JAMA Internal Medicine has just published an editorial I wrote: Preventing Obesity—It Is Time for Multiple Policy Strategies
As it explains, it is a commentary on a research article by Joshua Petimar, et al, Assessment of Calories Purchased After Calorie Labeling of Prepared Foods in a Large Supermarket Chain
Both papers are behind paywalls, but here are the key points of the supermarket article:
Question Was calorie labeling of prepared foods in supermarkets associated with changes in calories purchased from prepared foods and potential packaged substitutes?
Findings In this longitudinal study of 173 supermarkets followed from 2015 to 2017, calories purchased from prepared bakery items declined by 5.1% after labeling, and calories purchased from prepared deli items declined by 11.0% after labeling, adjusted for prelabeling trends and changes in control foods; no changes were observed among prepared entrées and sides. Calories purchased from similar packaged items did not increase after labeling.
Meaning Calorie labeling of prepared supermarket foods was associated with overall small declines in calorie content of prepared foods without substitution to similar packaged foods.
I was really interested in this study because the “large supermarket chain” that supplied reams of data was so obviously Hannaford, which has long been ahead of the curve in trying to encourage customers to make healthier food choices.
In 2005, Hannaford initiated a Guiding Stars program that ranked–and still ranks–products by giving them zero to three stars depending on what they contain.
I wrote about the first-year evaluation of this program way back in 2006. It did help customers to make better choices.
Now, all these years later, the FDA is contemplating doing some kind of front-of-package label. As I said, Hannaford is way ahead.
But the point of my editorial is that single interventions rarely do better than what this study found.

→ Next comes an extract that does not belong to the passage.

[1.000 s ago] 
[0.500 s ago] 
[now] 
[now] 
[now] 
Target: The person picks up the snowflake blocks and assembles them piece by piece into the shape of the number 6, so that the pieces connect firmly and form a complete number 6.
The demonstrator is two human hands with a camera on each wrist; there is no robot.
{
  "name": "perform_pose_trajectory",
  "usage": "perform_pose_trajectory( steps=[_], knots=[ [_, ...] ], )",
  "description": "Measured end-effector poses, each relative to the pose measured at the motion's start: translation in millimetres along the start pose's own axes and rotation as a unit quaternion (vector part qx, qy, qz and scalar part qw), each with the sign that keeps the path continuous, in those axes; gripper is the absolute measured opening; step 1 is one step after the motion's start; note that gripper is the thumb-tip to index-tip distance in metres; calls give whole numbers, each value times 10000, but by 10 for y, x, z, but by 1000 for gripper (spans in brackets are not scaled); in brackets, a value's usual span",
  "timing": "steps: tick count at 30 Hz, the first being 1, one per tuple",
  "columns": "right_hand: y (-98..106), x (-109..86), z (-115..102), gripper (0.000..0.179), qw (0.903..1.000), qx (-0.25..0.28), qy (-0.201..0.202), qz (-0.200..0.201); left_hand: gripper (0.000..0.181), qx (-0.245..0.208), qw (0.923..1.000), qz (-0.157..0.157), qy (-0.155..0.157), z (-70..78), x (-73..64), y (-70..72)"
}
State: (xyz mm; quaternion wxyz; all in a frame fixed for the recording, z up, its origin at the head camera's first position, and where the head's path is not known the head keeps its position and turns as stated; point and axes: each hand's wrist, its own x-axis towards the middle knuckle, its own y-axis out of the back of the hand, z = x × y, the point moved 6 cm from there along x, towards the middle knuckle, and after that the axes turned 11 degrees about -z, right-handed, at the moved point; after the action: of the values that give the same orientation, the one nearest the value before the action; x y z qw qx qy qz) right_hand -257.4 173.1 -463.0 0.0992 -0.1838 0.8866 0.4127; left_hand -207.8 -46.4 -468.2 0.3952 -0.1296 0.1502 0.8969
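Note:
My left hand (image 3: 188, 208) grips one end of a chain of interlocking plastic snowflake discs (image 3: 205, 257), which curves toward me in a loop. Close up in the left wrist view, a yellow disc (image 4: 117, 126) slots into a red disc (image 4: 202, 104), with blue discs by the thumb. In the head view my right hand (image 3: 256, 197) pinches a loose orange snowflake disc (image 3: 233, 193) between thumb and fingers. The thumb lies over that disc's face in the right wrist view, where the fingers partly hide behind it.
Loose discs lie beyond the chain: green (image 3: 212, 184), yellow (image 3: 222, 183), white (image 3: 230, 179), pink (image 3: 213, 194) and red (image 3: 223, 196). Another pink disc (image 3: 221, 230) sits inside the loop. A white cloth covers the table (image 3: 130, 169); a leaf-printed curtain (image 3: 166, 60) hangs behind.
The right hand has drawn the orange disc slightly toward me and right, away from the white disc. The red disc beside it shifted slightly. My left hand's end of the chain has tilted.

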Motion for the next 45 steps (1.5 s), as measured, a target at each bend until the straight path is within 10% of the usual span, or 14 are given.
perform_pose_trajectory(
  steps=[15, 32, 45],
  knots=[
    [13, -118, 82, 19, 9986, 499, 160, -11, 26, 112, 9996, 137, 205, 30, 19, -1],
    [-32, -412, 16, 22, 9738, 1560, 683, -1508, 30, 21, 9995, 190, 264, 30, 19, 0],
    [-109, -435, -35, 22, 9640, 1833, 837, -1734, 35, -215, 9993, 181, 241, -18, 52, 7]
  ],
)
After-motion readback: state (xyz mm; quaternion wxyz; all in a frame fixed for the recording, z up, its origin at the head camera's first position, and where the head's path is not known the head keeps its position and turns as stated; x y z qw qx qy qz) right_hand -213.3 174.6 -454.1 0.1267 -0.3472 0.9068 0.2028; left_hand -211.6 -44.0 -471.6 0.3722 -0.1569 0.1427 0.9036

I argue here for trying multiple strategies at once:
My interpretation of the current status of obesity prevention research is that any single policy intervention is unlikely to show anything but small improvements.
Pessimists will say such interventions are futile and should no longer be attempted.
Optimist that I am, I disagree. We cannot expect single interventions to prevent population-basedweight gain ontheirown,but they might help some people—and might help even more people if combined simultaneously with other interventions.
….Widespread policy efforts to reduce intake of ultraprocessed foods through a combination of taxes, warning labels, marketing and portion-size restrictions, dietary guidelines, and media education campaigns, along with policies for subsidizing healthier foods and promoting greater physical activity, should be tried; they may produce meaningful effects.
Politically difficult? Of course. Politically impossible? I do not think so.
Unless we keep trying to intervene—and continue to examine the results of our attempts—we will be settling for the normalization of overweight and the personal and societal costs of its health consequences.